IS: Uma revista brasileira publicou recentemente uma matéria de capa dizendo que as ONGs ambientalistas são as novas inimigas das empresas e do desenvolvimento. Como você vê essa afirmação?Você acredita nisso?

 
 

SS: Não vejo dessa forma. Acho perigoso reforçar antagonismos. Existe, na verdade, uma grande quantidade de empresas realmente predadoras. E também existem alguns setores realmente radicais entre os ambientalistas. Mas acho necessária a aproximação entre os pólos. As organizações ambientalistas podem contribuir, e muito, para modificar o aspecto predatório de determinadas empresas. Em um país como o nosso, onde grande parte da responsabilidade social que deveria vir do Estado não vem, porque não existe dinheiro, ela vai ter que vir das empresas. Portanto, precisamos trabalhar junto com as empresas.

IS: Falando de fotografia, é comum ouvirmos dizer que você é uma espécie de Cartier-Bresson deste novo século. O que você acha dessa comparação?

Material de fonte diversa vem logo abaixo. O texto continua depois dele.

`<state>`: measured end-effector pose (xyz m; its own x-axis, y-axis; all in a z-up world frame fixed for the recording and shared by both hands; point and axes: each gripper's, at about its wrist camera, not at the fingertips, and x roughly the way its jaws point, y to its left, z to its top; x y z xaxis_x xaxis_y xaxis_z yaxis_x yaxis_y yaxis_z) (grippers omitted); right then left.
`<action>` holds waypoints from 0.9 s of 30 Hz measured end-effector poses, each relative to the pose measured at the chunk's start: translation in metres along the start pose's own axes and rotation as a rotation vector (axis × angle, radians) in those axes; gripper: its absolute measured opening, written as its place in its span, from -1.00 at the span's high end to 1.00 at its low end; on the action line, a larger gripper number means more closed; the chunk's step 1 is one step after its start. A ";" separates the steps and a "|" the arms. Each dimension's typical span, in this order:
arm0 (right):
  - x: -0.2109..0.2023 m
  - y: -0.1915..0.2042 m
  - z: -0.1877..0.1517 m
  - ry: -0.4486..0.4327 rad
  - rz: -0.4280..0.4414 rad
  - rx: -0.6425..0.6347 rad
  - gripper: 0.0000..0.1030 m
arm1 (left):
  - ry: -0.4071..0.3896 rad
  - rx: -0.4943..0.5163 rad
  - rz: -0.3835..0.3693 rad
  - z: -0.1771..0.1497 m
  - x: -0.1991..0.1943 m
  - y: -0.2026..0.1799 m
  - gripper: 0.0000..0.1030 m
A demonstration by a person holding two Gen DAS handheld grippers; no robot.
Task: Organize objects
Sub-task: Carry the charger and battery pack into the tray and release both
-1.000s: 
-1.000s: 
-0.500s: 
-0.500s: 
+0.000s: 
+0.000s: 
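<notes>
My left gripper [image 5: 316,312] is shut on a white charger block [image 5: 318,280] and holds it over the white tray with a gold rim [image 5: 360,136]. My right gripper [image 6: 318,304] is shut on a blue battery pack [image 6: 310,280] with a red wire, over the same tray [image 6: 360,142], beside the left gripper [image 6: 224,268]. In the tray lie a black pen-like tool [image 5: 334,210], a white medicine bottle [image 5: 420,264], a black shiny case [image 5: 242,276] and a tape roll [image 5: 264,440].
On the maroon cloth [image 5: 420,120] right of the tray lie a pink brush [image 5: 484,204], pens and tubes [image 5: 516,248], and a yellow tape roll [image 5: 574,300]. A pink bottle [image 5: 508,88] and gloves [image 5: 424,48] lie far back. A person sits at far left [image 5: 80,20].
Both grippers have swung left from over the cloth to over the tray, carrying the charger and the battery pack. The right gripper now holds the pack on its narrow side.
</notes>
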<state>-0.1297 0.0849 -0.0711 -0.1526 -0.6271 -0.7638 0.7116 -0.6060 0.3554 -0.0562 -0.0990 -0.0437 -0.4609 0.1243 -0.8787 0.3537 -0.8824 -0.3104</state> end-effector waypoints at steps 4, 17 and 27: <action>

SS: Cartier-Bresson foi muito amigo nosso. Em comum, temos a mesma base de fotografia que é o interesse pelo planeta. O que sempre admirei nele foi a força que teve de rodar o mundo inteiro nos anos 40 e 50, a sua curiosidade e seu desejo de buscar. Curiosidade é uma coisa muito importante. Os confortos da sociedade urbana levaram a um certo isolamento, provocaram um distanciamento entre as pessoas e o planeta. Eu e Bresson tivemos o privilégio de não perder a curiosidade. De ter a vontade de ver, de ir mais longe, de questionar, de não ter medo de se misturar e descobrir que, na realidade, o animal humano é um só. Estando no interior de Minas Gerais ou no interior do Vietnã, somos o mesmo bicho. E o que é essencial para mim é também para os outros. Quando estou com fome, as pessoas estão com fome. Quando sinto saudades da minha família, os outros sentem das suas. Hoje estou descobrindo com os animais também o que eu não conhecia antes. Na Patagônia, por exemplo, fotografei algumas baleias. E mantive uma relação tão forte com aquela comunidade que uma delas virou minha amiga. A ponto de chegar ao lado do barco e me deixar fazer carinho. Veja bem: pude tocar uma baleia de 40 toneladas e 25 metros, observá-la virar o olho e bater o rabo na água para me fazer voltar. É possível também estabelecer uma relação assim, tão bonita, com as iguanas. Os animais têm dignidade, merecem respeito e possuem um sistema racional, compatível com as suas espécies. É mentira que somos a única espécie racional do planeta. A tartaruga também tem a sua racionalidade. Estou descobrindo tudo isso de uma maneira incrível. Hoje sei que existe dignidade nas árvores e nas paisagens. A Terra é fantástica. Eu e Bresson compartilhamos dessa relação da curiosidade, do prazer de ver, de receber, de dar. Um trabalho como este faz a vida ficar muito mais simples. Perde-se uma quantidade de pruridos pequeno-burgueses, e mal recebidos, que fazem todo mundo viver mal.